#### DATA SUPPLIED ####
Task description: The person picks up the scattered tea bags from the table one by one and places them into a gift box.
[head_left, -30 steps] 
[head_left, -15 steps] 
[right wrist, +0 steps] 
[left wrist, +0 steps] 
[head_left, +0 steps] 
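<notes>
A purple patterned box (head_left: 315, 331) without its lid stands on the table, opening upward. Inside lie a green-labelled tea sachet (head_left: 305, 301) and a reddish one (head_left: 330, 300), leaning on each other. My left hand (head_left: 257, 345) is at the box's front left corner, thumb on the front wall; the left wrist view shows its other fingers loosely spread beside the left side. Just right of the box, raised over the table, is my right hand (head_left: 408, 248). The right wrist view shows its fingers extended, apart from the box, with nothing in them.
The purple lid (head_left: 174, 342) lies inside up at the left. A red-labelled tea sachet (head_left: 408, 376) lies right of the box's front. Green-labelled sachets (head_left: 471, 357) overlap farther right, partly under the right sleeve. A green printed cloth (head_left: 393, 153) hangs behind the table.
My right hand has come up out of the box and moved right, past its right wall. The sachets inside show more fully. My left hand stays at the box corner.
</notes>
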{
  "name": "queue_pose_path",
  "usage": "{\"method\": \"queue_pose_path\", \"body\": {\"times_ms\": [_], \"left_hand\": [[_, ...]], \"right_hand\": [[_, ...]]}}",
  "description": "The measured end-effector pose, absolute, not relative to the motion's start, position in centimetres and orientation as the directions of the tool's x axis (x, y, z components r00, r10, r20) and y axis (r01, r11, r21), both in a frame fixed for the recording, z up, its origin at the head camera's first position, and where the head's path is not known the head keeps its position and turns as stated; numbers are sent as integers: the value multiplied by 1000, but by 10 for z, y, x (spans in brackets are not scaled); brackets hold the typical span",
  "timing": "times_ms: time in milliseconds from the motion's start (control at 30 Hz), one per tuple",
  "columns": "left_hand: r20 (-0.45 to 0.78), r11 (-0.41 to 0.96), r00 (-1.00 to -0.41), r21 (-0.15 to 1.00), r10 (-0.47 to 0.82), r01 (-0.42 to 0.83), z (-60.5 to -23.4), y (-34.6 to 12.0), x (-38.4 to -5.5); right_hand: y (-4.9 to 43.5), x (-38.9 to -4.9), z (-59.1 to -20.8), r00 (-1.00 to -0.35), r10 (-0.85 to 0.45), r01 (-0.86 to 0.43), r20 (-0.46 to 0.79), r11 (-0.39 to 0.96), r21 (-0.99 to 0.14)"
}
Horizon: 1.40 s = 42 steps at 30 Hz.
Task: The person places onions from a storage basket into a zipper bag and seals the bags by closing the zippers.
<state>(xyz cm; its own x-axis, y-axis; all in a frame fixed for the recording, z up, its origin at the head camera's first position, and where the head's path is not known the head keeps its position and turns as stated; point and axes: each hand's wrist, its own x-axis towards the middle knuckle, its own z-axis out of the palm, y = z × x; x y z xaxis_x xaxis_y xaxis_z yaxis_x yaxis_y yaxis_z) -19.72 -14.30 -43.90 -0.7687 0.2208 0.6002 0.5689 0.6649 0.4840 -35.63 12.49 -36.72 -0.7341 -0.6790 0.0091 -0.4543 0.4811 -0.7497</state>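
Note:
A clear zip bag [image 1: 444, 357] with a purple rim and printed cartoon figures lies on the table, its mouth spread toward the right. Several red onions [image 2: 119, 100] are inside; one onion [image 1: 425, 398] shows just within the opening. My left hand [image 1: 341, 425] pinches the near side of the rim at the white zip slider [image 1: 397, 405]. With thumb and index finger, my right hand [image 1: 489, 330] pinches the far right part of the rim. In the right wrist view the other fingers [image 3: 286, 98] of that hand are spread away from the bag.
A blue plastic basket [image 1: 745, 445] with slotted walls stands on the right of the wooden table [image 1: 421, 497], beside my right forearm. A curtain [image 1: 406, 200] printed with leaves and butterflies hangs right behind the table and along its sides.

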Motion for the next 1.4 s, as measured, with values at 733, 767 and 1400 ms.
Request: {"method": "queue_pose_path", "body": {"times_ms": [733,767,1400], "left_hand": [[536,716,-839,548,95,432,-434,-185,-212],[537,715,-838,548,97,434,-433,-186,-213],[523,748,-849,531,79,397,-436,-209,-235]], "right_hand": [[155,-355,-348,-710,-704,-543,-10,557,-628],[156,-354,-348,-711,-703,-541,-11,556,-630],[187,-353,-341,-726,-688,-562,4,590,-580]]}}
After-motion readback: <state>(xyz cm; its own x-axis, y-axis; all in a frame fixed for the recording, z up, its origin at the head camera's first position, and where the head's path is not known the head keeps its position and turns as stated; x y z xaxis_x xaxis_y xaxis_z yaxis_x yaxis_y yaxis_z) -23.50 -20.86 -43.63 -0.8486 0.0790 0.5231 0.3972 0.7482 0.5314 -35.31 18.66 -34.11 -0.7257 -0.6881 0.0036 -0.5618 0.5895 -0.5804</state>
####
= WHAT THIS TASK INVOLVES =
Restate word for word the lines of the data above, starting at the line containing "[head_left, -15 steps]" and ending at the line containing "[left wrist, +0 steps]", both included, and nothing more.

= ANSWER SPACE =
[head_left, -15 steps] 
[right wrist, +0 steps] 
[left wrist, +0 steps] 

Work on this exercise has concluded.